__Task prompt__
Would you print the material exactly, starting at its first line and ending at the line holding "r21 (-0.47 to"?

__Data shown__
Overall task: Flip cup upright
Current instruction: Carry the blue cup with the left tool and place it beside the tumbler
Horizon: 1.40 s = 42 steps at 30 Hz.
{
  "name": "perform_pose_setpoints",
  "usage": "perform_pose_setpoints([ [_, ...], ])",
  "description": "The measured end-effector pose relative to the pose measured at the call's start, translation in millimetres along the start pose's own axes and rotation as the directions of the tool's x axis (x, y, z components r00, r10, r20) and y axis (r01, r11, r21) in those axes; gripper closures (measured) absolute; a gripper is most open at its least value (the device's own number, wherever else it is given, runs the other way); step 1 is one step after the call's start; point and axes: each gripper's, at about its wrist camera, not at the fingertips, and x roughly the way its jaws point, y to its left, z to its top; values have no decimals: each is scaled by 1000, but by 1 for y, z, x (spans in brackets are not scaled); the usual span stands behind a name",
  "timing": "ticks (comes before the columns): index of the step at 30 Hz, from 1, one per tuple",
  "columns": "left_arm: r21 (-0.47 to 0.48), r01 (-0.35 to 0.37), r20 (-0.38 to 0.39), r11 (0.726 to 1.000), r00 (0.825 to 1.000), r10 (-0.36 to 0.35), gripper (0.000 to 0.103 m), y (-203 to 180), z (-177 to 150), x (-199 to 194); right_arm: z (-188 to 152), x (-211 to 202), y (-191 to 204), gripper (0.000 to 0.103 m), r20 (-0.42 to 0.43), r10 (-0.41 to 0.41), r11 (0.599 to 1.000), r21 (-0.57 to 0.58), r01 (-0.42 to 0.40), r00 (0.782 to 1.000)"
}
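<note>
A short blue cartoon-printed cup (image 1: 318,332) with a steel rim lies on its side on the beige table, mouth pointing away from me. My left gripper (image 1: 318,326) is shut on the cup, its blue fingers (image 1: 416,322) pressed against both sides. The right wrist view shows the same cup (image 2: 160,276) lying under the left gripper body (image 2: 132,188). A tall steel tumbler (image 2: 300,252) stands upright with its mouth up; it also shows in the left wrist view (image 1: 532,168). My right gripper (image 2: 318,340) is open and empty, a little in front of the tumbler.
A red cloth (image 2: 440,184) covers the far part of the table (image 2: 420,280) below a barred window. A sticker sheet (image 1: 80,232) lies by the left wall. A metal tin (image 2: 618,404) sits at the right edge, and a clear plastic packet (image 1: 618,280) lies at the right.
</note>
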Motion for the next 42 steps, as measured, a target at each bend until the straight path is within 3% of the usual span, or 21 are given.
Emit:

__Response to this exercise__
Overall task: Flip cup upright
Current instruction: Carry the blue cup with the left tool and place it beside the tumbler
Horizon: 1.40 s = 42 steps at 30 Hz.
{
  "name": "perform_pose_setpoints",
  "usage": "perform_pose_setpoints([ [_, ...], ])",
  "description": "The measured end-effector pose relative to the pose measured at the call's start, translation in millimetres along the start pose's own axes and rotation as the directions of the tool's x axis (x, y, z components r00, r10, r20) and y axis (r01, r11, r21) in those axes; gripper closures (measured) absolute; a gripper is most open at its least value (the device's own number, wherever else it is given, runs the other way); step 1 is one step after the call's start; point and axes: each gripper's, at about its wrist camera, not at the fingertips, and x roughly the way its jaws point, y to its left, z to its top; values have no decimals: each is scaled by 1000, but by 1 for y, z, x (spans in brackets are not scaled); the usual span stands behind a name",
  "timing": "ticks (comes before the columns): index of the step at 30 Hz, from 1, one per tuple",
  "columns": "left_arm: r21 (-0.47 to 0.48), r01 (-0.35 to 0.37), r20 (-0.38 to 0.39), r11 (0.726 to 1.000), r00 (0.825 to 1.000), r10 (-0.36 to 0.35), gripper (0.000 to 0.103 m), y (-203 to 180), z (-177 to 150), x (-199 to 194); right_arm: z (-188 to 152), x (-211 to 202), y (-191 to 204), gripper (0.000 to 0.103 m), r20 (-0.42 to 0.43), r10 (-0.41 to 0.41), r11 (0.599 to 1.000), r21 (-0.57 to 0.58), r01 (-0.42 to 0.40), r00 (0.782 to 1.000)"

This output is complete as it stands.